I was to walk in ahead of Ramon, point and gesture to him to get up front and center, and he’d take it from there. I was the boss, the headman. Ramon was my point man, the mouth. My job was to look all serious, dead serious and emotionless. If Ramon made certain moves with his hands or head, I was to look down, or switch my eyes back and forth, all serious stuff, and say the predetermined word or phrase that matched his gesture. We practiced about a hundred times, until I was thirsty and ready to have Tylerfrank pour me a big one. More important, I was needing Katya, Catherine; hell, I dunno what to call her. I got to figure out her preference so I do what makes her happy.

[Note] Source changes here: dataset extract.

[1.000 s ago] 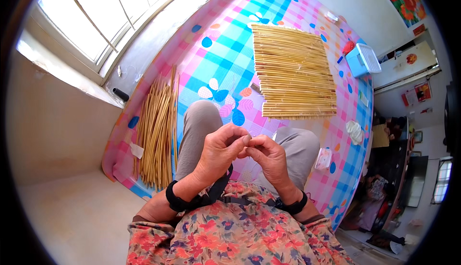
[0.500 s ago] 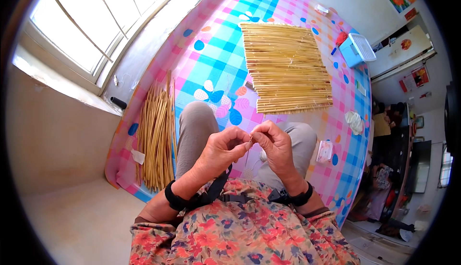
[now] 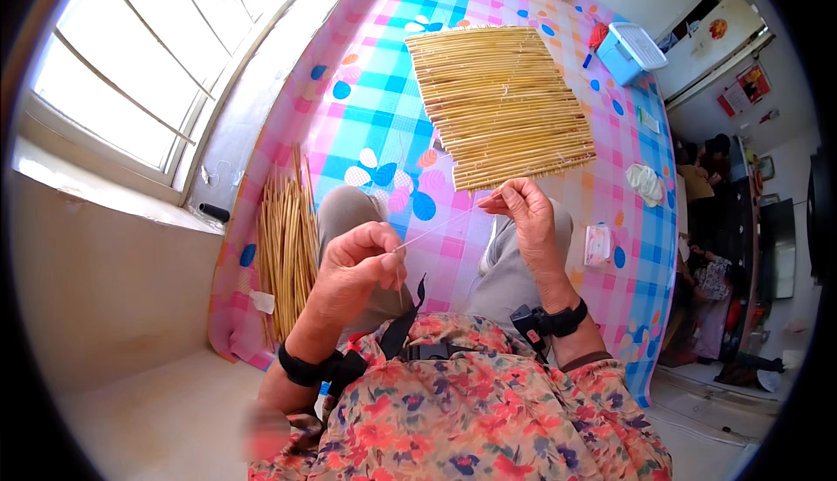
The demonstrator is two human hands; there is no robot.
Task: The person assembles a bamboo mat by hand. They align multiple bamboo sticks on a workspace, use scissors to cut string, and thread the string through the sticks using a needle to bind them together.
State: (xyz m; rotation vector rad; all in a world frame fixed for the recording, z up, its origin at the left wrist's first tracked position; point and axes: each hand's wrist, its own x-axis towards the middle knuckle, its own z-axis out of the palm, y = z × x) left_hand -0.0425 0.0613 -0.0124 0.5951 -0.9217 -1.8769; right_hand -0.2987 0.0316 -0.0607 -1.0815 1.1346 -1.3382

Anyway, Darragh Cahoone took a flight to Mexico City this morning and will be gone at least a week. That’s time enough to rev up my blazing relationship with my doll, Miss or Mrs. Katya Cahoone; oh man, Catherine Lucille… last n
ame to be determined.
37 – Sleeping With Cousins, No-No!
Katya’s surf ‘n’ turf lay on her fancy plate, barely touched.
I looked around Old Forge at the lizards and their trophy girlfriends. Nobody could hear us in our private little corner.
“I can’t be sleepin’ with my cousin,” she said.
“But I’m a play-cousin, not a real cousin.” I leaned over and kissed my play cousin doll on the forehead and a tear dripped down her cheek. Oh man, how I hate to see a pretty woman cry.
“If I don’t treat you like a real cousin, I can’t keep track,” she said. “I’ll make a mess out of everything and destroy whatever future we have.” Katya knew her limitations. “And don’t kiss me in public; cousins don’t kiss unless they’re both girls.”
I flashed on lesbian cousins doing their thing, continuing on into an elaborate red and purple velvet bedroom, and then I snapped back to reality.
Future, she said. I hadn’t really thought about the future—mine, ours or anybody else’s. She had a point, though; but I had to put it out of my mind for now. Too much stuff was still on the table to be handled.
I changed the subject and we traded a little small talk, the subjects of which I would forget before I hit the sack tonight.
+++
I took my doll home in my new rented Mustang convertible and was careful to let the doorman see me leave, just in case he was chummy with one Mr. Darragh Cahoone.
I decided to stay clear of Tylerfrank and my usual haunts while I was on Cahoone’s clock. Tylerfrank didn’t need to know about my cousin scam either, so I purposefully kept Katya out of the lizard lounge at the Plage, merry-go-round and all, until some time into the future to-be-determined. And decisions like that also kept me from calling Katya whenever I had the urge, mainly ‘cause Cahoone could be listening, checking up on what Katya was doing, or me for that matter, especially since he was footing me a grand a day for other, shall we say, services, in addition to watching over her.